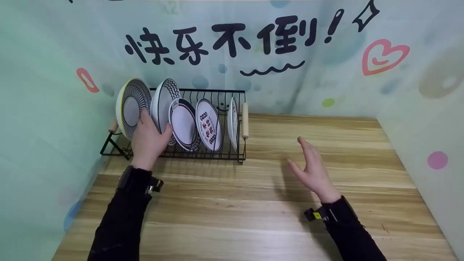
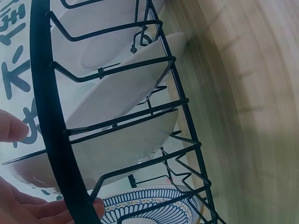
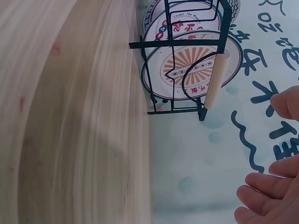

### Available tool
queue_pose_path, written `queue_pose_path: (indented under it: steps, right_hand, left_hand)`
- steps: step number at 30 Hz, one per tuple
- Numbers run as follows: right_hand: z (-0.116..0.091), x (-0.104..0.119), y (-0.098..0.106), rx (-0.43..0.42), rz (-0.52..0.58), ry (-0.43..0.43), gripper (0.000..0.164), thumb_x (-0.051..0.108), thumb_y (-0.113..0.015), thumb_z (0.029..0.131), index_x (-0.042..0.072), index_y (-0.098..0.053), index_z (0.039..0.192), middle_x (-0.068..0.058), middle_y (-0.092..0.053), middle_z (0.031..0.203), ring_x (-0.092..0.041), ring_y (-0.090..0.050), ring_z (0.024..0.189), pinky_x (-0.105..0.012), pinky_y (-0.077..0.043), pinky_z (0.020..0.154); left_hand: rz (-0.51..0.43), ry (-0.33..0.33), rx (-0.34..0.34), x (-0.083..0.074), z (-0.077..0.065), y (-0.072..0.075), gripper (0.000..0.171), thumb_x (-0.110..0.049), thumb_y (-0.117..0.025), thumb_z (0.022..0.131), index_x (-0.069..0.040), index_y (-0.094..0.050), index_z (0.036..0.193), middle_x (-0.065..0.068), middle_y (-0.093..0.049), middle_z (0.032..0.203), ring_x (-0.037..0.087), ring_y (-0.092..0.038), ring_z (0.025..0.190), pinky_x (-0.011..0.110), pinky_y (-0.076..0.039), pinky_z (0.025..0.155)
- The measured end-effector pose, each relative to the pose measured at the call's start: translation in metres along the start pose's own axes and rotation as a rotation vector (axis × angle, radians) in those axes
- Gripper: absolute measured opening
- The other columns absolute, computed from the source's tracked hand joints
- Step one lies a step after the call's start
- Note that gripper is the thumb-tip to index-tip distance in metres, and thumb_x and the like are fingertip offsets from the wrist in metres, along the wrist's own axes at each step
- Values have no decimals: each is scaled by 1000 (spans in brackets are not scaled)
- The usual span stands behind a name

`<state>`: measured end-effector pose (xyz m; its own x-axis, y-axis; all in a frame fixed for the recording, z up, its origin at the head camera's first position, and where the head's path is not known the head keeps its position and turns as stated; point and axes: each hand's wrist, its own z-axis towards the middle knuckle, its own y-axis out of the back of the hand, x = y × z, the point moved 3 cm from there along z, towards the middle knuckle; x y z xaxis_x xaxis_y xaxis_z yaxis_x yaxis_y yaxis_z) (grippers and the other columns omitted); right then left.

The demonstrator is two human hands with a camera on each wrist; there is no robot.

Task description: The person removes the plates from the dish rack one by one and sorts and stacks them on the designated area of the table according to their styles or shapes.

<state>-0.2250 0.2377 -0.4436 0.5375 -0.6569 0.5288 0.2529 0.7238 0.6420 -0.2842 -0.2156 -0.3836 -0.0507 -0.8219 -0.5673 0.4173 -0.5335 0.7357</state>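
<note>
My left hand [image 1: 148, 141] reaches into the front left of a black wire dish rack [image 1: 203, 156]. Its thumb and fingers stand on either side of a deep white bowl [image 1: 161, 105] with a wavy black pattern inside. In the left wrist view the thumb is apart from that bowl's rim, while the fingers [image 2: 51, 210] lie close to its underside. Left of it leans a yellow-rimmed bowl [image 1: 131, 105] with dark radiating lines. Over the table, right of the rack, my right hand [image 1: 313, 174] holds nothing, thumb and fingers spread.
Farther right in the rack stand a dark-rimmed plate [image 1: 183, 123], a plate with red characters [image 1: 208, 125] and a plate seen nearly edge-on [image 1: 233, 123]. A wooden handle [image 1: 245, 121] marks the rack's right end. Printed cloth [image 1: 272, 87] encloses the wooden table [image 1: 224, 214].
</note>
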Motion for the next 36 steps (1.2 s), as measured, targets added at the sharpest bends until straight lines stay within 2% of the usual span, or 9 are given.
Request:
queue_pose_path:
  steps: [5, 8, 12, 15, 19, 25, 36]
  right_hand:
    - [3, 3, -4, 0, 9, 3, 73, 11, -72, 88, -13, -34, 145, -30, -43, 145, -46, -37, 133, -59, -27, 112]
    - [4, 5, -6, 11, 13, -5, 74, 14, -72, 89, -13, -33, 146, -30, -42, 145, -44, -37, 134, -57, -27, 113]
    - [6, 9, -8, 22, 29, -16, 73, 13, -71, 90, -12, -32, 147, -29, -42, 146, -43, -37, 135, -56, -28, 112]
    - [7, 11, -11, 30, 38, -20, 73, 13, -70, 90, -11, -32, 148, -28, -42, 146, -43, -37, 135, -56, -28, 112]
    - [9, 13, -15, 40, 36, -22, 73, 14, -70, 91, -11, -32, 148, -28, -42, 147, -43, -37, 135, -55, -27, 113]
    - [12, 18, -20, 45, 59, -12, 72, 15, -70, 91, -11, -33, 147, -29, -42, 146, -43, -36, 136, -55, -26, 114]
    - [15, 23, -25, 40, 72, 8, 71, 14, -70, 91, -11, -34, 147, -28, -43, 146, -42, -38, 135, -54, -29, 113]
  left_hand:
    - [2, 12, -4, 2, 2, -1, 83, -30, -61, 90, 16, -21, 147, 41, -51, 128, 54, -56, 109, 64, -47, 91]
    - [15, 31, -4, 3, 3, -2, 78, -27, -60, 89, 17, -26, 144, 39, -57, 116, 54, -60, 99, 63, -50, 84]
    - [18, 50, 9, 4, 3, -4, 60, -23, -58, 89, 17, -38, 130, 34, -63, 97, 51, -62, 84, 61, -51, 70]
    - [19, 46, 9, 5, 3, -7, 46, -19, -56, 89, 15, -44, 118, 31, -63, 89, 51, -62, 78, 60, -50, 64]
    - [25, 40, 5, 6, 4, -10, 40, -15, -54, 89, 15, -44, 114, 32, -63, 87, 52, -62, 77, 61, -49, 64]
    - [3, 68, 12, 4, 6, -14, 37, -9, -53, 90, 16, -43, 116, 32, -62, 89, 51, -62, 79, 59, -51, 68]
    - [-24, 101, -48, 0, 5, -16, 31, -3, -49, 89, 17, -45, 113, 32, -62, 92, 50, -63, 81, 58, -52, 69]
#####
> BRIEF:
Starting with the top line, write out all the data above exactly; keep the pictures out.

> ANSWER TO THIS TASK:
### Available tool
queue_pose_path, written `queue_pose_path: (indented under it: steps, right_hand, left_hand)`
- steps: step number at 30 Hz, one per tuple
- Numbers run as follows: right_hand: z (-0.116..0.091), x (-0.104..0.119), y (-0.098..0.106), rx (-0.43..0.42), rz (-0.52..0.58), ry (-0.43..0.43), gripper (0.000..0.164), thumb_x (-0.051..0.108), thumb_y (-0.113..0.015), thumb_z (0.029..0.131), index_x (-0.042..0.072), index_y (-0.098..0.053), index_z (0.039..0.192), middle_x (-0.068..0.058), middle_y (-0.092..0.053), middle_z (0.031..0.203), ring_x (-0.092..0.041), ring_y (-0.090..0.050), ring_z (0.024..0.189), pinky_x (-0.105..0.012), pinky_y (-0.077..0.043), pinky_z (0.020..0.154); left_hand: rz (-0.51..0.43), ry (-0.33..0.33), rx (-0.34..0.34), x (-0.083..0.074), z (-0.077..0.065), y (-0.072..0.075), gripper (0.000..0.171), thumb_x (-0.110..0.049), thumb_y (-0.117..0.025), thumb_z (0.022..0.131), index_x (-0.069..0.040), index_y (-0.094..0.050), index_z (0.036..0.193), middle_x (-0.065..0.068), middle_y (-0.093..0.049), middle_z (0.032..0.203), ring_x (-0.037..0.087), ring_y (-0.092..0.038), ring_z (0.025..0.190), pinky_x (-0.011..0.110), pinky_y (-0.076..0.039), pinky_z (0.025..0.155)
- The measured end-effector pose, each relative to the pose measured at the call's start: translation in metres along the start pose's own axes and rotation as a rotation vector (axis × angle, radians) in those axes
- Gripper: absolute measured opening
- The other columns absolute, computed from the source's tracked hand joints
- Step one lies a step after the call's start
- Note that gripper is the thumb-tip to index-tip distance in metres, and thumb_x and the like are fingertip offsets from the wrist in metres, along the wrist's own axes at each step
- Values have no decimals: each is scaled by 1000 (spans in brackets are not scaled)
- The usual span stands behind a name

`<state>`: measured end-effector pose (xyz m; its own x-axis, y-axis; all in a frame fixed for the recording, z up, its origin at the head camera's first position, and where the head's path is not known the head keeps its position and turns as stated; point and axes: each hand's wrist, its own z-axis towards the middle knuckle, its own y-axis out of the back of the hand, x = y × z, the point moved 3 cm from there along z, towards the middle knuckle; x y z xaxis_x xaxis_y xaxis_z yaxis_x yaxis_y yaxis_z) (grippers and the other columns omitted); right then left.

The demonstrator is two human hands with a camera on each wrist; there is no robot.

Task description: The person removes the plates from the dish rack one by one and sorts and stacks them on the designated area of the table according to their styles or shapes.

<state>-0.2250 0.2377 -0.4436 0.5375 -0.6569 0.5288 0.2529 0.7238 0.6420 -0.2842 -0.2156 -0.3836 -0.0507 -0.8219 -0.5673 0.4173 -0.5335 0.7357</state>
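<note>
My left hand [image 1: 148, 141] reaches into the front left of a black wire dish rack [image 1: 203, 156]. Its thumb and fingers stand on either side of a deep white bowl [image 1: 161, 105] with a wavy black pattern inside. In the left wrist view the thumb is apart from that bowl's rim, while the fingers [image 2: 51, 210] lie close to its underside. Left of it leans a yellow-rimmed bowl [image 1: 131, 105] with dark radiating lines. Over the table, right of the rack, my right hand [image 1: 313, 174] holds nothing, thumb and fingers spread.
Farther right in the rack stand a dark-rimmed plate [image 1: 183, 123], a plate with red characters [image 1: 208, 125] and a plate seen nearly edge-on [image 1: 233, 123]. A wooden handle [image 1: 245, 121] marks the rack's right end. Printed cloth [image 1: 272, 87] encloses the wooden table [image 1: 224, 214].
</note>
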Motion for the next 36 steps (1.2 s), as measured, targets added at the sharpest bends until straight lines stay within 2% of the usual span, or 9 are given.
Request:
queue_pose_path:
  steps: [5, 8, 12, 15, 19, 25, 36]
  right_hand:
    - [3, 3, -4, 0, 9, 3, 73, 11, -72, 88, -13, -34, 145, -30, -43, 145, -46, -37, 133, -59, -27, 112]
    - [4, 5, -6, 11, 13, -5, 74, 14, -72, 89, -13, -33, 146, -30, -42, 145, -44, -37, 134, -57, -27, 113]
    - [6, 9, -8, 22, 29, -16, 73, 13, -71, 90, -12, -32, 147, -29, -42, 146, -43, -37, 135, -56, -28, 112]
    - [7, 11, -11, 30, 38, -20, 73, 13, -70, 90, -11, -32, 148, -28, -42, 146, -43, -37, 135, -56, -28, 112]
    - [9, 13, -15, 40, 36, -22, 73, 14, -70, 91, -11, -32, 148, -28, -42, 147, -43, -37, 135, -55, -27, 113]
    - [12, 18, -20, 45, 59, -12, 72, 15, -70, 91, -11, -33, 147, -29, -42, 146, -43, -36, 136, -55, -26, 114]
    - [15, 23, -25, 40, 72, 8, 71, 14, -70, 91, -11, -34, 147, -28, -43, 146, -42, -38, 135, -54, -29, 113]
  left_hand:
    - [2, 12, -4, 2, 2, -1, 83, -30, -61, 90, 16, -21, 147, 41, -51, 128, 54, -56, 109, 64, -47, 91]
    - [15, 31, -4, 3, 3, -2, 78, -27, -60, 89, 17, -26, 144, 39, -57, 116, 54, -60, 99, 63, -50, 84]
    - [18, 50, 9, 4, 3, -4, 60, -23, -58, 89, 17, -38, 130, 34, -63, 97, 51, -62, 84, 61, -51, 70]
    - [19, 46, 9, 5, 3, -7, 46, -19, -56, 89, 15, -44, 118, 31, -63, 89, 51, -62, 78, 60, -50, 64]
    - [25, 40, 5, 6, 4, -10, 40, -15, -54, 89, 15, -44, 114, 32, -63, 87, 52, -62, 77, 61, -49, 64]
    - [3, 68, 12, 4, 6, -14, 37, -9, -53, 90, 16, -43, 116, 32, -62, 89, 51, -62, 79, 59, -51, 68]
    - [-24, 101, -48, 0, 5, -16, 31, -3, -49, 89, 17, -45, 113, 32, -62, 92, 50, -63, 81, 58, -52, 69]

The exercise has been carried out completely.